The food shaming was just a bonus, I guess.
Public health is all about shaming people into making better choices, amirite?
Curious how an ICU doctor ends up in a public health leadership position. Public health is a distinct specialty with its own 5 yr residency. Why is a public health doctor not filling this role?
What's it called when you QT a question, but then block the person so they can't see it or answer you?

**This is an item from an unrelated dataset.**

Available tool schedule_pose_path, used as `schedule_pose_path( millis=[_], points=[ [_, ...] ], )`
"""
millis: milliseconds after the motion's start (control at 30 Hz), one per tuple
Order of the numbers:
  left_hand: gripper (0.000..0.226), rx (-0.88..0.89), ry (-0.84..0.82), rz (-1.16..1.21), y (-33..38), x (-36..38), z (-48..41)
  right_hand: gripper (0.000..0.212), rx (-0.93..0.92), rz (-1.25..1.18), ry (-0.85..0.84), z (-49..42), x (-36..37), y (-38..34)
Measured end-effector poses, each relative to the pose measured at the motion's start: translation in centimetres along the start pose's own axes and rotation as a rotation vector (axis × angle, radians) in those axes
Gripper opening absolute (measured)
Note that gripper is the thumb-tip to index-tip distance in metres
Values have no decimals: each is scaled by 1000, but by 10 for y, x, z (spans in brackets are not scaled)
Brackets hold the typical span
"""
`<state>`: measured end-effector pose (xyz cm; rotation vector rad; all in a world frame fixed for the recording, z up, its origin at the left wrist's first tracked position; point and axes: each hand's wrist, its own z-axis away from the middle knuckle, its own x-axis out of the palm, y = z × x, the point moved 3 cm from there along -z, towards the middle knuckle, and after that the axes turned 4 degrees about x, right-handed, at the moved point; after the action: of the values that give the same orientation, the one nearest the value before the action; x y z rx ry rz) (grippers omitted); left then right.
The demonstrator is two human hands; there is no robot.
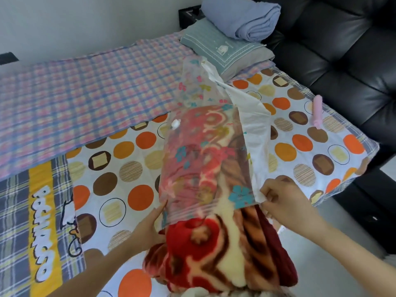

Cowardice? I'm going with cowardice.
And, Warren, you absolute fool, the Morgentaler decision has NOTHING to do with Catholic hospitals. I'm actually embarrassed for you. 🤦
Next time I hear about Catholic hospital denying reproductive care I'm going to ask them in my haughtiest tone if they know about the Morgentaler decision. That should work out great, according to Warren.
Fortunately for Warren, he blocked me before he could learn anything. Preserving ignorance FTW!
Reproductive health advocates in Canada have been talking for DECADES about how the primary issue is ACCESS, but the strawman argument is that we are still debating the law.
So, ok, let's talk about some laws.
Let's talk about the Atlantic provinces, which have restricted abortion in violation of the Canada Health Act, which, if you recall, is totally a law.
Ottawa has done nothing but make empty threats, so yeah, I want to talk about this LEGAL ISSUE during a federal election.
Let's talk about Catholic hospitals, enshined in Canadian law to deliver religiously-specific care (no other religion has this right).
They are LEGALLY allowed to restrict not just abortion, but even options counseling for unintended pregnancies.
You know who loves to hear about how abortion is freely and legally available everywhere in the reproductive health utopia that is Canada? Catholic hospitals in rural communities. Oh yeah, they're REAL big on honouring Supreme Court decisions from 1988.